((

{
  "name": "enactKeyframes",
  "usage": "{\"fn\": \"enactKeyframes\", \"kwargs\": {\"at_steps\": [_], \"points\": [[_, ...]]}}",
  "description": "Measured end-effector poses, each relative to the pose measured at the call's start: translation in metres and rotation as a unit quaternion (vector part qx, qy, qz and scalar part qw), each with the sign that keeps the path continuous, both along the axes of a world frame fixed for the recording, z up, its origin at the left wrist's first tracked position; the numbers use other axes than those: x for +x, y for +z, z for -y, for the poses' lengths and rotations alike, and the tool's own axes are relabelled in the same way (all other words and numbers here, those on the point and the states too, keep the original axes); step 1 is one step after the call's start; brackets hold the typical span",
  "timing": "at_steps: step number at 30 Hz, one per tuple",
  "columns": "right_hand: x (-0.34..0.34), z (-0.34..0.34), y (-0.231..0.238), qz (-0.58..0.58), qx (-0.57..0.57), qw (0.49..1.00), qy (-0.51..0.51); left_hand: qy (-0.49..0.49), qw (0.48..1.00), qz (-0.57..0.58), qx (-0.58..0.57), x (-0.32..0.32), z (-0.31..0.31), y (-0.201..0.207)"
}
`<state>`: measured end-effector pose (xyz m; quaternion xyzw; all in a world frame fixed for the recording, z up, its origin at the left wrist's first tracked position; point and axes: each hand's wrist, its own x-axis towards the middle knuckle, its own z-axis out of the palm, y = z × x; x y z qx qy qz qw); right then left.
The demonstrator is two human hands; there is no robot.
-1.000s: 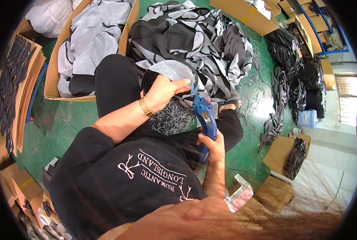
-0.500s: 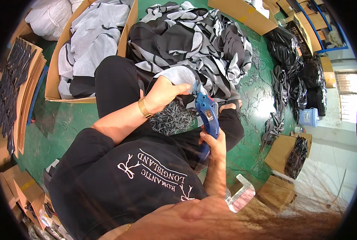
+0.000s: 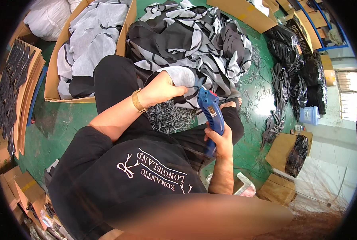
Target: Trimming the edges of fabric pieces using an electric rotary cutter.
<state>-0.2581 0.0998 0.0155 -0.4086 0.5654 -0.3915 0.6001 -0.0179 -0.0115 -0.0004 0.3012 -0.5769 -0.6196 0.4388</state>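
My left hand [image 3: 159, 91] pinches the edge of a light grey fabric piece with black trim [image 3: 181, 75] between thumb and fingers. In my right hand [image 3: 221, 140] is a pair of blue electric scissors [image 3: 211, 110], gripped round the handle. Its cutting tip lies at the fabric's edge, just right of my left thumb; whether the blades touch the cloth I cannot tell. Below my left hand, between my bent legs, lies a heap of thin grey and black trimmings [image 3: 171, 118]. A large pile of black and grey fabric [image 3: 166, 40] spreads out beyond both hands.
To the left stands a cardboard box [image 3: 50, 90] filled with grey fabric. Another carton [image 3: 242, 18] is at the far right. Black plastic bags [image 3: 284, 48], a light blue bucket [image 3: 309, 116] and more boxes line the right side. Thin scraps litter the green floor [image 3: 248, 104].
My right hand and the electric scissors have shifted a little to the right. My left hand has moved slightly away from me and left, still pinching the fabric.
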Motion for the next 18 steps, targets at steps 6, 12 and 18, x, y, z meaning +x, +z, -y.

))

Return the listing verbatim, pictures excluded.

§ **Result for this exercise**:
{
  "name": "enactKeyframes",
  "usage": "{\"fn\": \"enactKeyframes\", \"kwargs\": {\"at_steps\": [_], \"points\": [[_, ...]]}}",
  "description": "Measured end-effector poses, each relative to the pose measured at the call's start: translation in metres and rotation as a unit quaternion (vector part qx, qy, qz and scalar part qw), each with the sign that keeps the path continuous, both along the axes of a world frame fixed for the recording, z up, its origin at the left wrist's first tracked position; the numbers use other axes than those: x for +x, y for +z, z for -y, for the poses' lengths and rotations alike, and the tool's own axes are relabelled in the same way (all other words and numbers here, those on the point and the states too, keep the original axes); step 1 is one step after the call's start; brackets hold the typical span",
  "timing": "at_steps: step number at 30 Hz, one per tuple",
  "columns": "right_hand: x (-0.34..0.34), z (-0.34..0.34), y (-0.231..0.238), qz (-0.58..0.58), qx (-0.57..0.57), qw (0.49..1.00), qy (-0.51..0.51); left_hand: qy (-0.49..0.49), qw (0.48..1.00), qz (-0.57..0.58), qx (-0.58..0.57), x (-0.32..0.32), z (-0.31..0.31), y (-0.201..0.207)"
}
`<state>`: measured end-effector pose (xyz m; quaternion xyzw; all in a world frame fixed for the recording, z up, its origin at the left wrist's first tracked position; point and axes: each hand's wrist, its own x-axis towards the middle knuckle, its own z-axis out of the palm, y = z × x; x y z qx qy qz qw); right then left.
The demonstrator is two human hands; there is no robot.
-1.000s: 
-0.500s: 
+0.000s: 
Target: Trimming the edges of fabric pieces using an electric rotary cutter.
<state>-0.2581 0.0998 0.0155 -0.4086 0.5654 -0.3915 0.6001 -0.0179 -0.0115 -0.0004 0.3012 -0.5769 -0.6196 0.4388</state>
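My left hand [image 3: 159, 91] pinches the edge of a light grey fabric piece with black trim [image 3: 181, 75] between thumb and fingers. In my right hand [image 3: 221, 140] is a pair of blue electric scissors [image 3: 211, 110], gripped round the handle. Its cutting tip lies at the fabric's edge, just right of my left thumb; whether the blades touch the cloth I cannot tell. Below my left hand, between my bent legs, lies a heap of thin grey and black trimmings [image 3: 171, 118]. A large pile of black and grey fabric [image 3: 166, 40] spreads out beyond both hands.
To the left stands a cardboard box [image 3: 50, 90] filled with grey fabric. Another carton [image 3: 242, 18] is at the far right. Black plastic bags [image 3: 284, 48], a light blue bucket [image 3: 309, 116] and more boxes line the right side. Thin scraps litter the green floor [image 3: 248, 104].
My right hand and the electric scissors have shifted a little to the right. My left hand has moved slightly away from me and left, still pinching the fabric.
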Motion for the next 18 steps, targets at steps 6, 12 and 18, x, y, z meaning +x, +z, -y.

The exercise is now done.